* INSTRUCTIONS FOR THE TASK: Look below for the line containing "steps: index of"; from there through the line containing "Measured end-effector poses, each", both lines included, please set down each line exactly and nothing else.

....

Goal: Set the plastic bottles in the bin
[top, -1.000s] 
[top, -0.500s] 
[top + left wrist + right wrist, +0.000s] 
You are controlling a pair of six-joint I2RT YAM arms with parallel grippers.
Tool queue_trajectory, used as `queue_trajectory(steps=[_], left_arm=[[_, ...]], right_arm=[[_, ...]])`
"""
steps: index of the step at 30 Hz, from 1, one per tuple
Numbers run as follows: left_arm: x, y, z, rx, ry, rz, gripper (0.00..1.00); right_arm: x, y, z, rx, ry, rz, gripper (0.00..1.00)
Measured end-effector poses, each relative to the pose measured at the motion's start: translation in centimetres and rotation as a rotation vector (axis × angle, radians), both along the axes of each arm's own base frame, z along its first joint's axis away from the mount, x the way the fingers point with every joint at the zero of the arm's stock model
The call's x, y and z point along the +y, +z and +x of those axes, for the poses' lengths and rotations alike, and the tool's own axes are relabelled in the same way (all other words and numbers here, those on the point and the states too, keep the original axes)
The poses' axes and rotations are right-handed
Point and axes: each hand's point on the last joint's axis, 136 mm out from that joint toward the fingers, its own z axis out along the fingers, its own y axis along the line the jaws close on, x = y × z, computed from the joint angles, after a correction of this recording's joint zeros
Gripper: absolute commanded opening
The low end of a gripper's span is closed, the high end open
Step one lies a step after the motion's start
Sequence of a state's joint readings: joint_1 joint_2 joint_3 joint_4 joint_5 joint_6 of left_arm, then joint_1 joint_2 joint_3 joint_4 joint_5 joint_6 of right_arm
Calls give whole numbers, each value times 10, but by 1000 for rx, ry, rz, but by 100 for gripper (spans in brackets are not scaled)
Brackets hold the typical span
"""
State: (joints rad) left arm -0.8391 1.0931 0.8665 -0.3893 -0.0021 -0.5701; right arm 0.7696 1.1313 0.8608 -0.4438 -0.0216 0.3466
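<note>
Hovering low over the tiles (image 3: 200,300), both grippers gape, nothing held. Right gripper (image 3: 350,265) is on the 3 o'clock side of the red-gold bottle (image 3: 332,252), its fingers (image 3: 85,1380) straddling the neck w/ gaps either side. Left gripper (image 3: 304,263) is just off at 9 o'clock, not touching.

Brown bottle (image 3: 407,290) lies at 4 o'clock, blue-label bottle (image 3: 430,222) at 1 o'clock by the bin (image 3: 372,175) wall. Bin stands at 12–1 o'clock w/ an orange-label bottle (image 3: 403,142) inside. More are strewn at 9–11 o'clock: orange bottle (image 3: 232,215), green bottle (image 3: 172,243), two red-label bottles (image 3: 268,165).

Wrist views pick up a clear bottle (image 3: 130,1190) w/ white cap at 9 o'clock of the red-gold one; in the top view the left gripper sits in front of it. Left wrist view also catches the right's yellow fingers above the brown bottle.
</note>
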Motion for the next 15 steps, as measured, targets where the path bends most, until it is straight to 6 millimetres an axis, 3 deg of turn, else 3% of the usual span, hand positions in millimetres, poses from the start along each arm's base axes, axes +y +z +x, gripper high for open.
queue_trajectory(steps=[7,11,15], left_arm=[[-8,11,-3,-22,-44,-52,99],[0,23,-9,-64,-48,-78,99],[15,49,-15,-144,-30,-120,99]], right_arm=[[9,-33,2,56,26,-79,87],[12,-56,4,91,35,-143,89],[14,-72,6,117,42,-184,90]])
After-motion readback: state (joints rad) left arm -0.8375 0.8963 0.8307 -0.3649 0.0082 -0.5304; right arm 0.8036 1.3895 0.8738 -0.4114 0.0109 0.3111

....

* SOLUTION FOR THIS EXERCISE:
steps: index of the step at 30 Hz, from 1, one per tuple
Numbers run as follows: left_arm: x, y, z, rx, ry, rz, gripper (0.00..1.00); right_arm: x, y, z, rx, ry, rz, gripper (0.00..1.00)
Measured end-effector poses, each relative to the pose measured at the motion's start: translation in centimetres and rotation as a rotation vector (axis × angle, radians), both along the axes of each arm's own base frame, z along its first joint's axis away from the mount, x the way the fingers point with every joint at the zero of the arm's stock model

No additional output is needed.